NAME                                                        TYPE       CLUSTER-IP      EXTERNAL-IP   PORT(S)                         AGE
service/edge-endpoint-service                               NodePort   10.43.141.253   <none>        6717:30101/TCP                  23m

The port is the second number listed under ports for the edge-endpoint-service (in this case, 30101).

If you'd like more control, you can also initialize the Groundlight SDK object with the endpoint explicitly like this:

from groundlight import Groundlight

gl = Groundlight(endpoint="http://localhost:30101")

det = gl.get_or_create_detector(name="doorway", query="Is the doorway open?")
img = "./docs/static/img/doorway.jpg"
with open(img, "rb") as img_file:
    byte_stream = img_file.read()

image_query = gl.submit_image_query(detector=det, image=byte_stream)
print(f"The answer is {image_query.result}")

See the SDK's getting started guide for more info.
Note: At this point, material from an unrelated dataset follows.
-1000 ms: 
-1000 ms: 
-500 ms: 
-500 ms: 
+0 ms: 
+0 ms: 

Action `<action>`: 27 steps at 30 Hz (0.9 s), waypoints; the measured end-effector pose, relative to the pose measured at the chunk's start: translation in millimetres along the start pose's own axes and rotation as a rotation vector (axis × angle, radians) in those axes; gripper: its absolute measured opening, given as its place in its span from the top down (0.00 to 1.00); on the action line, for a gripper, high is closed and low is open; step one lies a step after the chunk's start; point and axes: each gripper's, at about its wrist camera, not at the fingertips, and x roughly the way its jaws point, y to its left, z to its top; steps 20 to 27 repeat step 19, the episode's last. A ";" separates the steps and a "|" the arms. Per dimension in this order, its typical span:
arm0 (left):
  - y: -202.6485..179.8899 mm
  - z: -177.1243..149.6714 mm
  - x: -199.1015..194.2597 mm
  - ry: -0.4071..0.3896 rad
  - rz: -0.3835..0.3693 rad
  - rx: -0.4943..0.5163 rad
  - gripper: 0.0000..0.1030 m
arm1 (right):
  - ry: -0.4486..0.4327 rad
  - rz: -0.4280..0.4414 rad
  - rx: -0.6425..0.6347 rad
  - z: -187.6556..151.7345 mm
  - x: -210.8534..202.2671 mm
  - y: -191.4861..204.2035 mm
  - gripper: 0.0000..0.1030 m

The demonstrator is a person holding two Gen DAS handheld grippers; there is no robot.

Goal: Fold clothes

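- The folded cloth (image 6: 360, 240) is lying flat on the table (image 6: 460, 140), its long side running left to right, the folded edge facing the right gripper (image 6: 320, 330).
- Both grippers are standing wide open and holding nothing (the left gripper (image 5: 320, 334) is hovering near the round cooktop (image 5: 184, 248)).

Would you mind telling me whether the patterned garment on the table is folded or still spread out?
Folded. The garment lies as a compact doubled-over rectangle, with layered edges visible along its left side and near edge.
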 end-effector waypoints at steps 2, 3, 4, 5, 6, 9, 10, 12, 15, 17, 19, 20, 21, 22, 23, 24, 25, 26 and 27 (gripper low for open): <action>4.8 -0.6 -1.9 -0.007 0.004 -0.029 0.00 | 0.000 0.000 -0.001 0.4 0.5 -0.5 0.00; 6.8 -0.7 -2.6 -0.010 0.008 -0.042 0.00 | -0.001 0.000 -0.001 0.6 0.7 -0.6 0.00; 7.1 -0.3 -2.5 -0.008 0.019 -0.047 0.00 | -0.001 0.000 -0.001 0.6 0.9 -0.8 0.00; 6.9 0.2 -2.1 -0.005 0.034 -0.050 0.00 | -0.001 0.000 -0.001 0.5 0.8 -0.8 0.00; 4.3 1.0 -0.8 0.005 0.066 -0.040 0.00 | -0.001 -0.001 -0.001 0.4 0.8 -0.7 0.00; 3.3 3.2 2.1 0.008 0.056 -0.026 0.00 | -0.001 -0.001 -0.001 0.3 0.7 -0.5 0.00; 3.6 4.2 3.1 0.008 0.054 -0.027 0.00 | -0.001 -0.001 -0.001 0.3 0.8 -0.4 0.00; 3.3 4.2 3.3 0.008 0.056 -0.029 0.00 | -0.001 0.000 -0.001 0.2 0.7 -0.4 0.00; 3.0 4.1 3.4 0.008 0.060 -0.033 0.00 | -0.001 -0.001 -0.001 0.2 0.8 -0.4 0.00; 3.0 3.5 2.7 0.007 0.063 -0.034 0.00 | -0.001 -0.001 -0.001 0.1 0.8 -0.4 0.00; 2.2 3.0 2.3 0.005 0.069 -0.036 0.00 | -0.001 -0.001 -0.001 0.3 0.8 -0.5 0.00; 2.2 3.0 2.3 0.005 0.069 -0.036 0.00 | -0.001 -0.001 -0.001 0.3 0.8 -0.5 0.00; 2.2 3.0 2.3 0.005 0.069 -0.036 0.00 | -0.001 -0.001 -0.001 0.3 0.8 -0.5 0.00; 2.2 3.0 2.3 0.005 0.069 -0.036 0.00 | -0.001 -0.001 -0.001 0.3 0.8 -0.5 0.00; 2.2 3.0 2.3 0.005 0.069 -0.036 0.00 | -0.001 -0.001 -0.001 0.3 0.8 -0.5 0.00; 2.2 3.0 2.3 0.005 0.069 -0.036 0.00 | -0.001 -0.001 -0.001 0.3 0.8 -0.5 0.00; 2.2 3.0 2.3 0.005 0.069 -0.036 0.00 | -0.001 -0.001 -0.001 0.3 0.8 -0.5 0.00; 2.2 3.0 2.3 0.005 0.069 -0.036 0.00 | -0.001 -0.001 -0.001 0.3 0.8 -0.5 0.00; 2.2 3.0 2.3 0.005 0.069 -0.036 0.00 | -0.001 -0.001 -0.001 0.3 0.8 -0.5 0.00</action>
Experimental: getting only edge model answers

If you only want to receive (high FPS) answers from the edge ml model for a detector, you can enable that by setting always_return_edge_prediction=True and disable_cloud_escalation=True. This will prevent the edge-endpoint from sending image queries to the cloud API. If you want fast edge answers regardless of confidence but still want the edge model to improve, you can set always_return_edge_prediction=True and disable_cloud_escalation=False. This mode will always return the edge ml model's answer, but it will also submit low confidence image queries to the cloud API for training so we can further improve the edge model.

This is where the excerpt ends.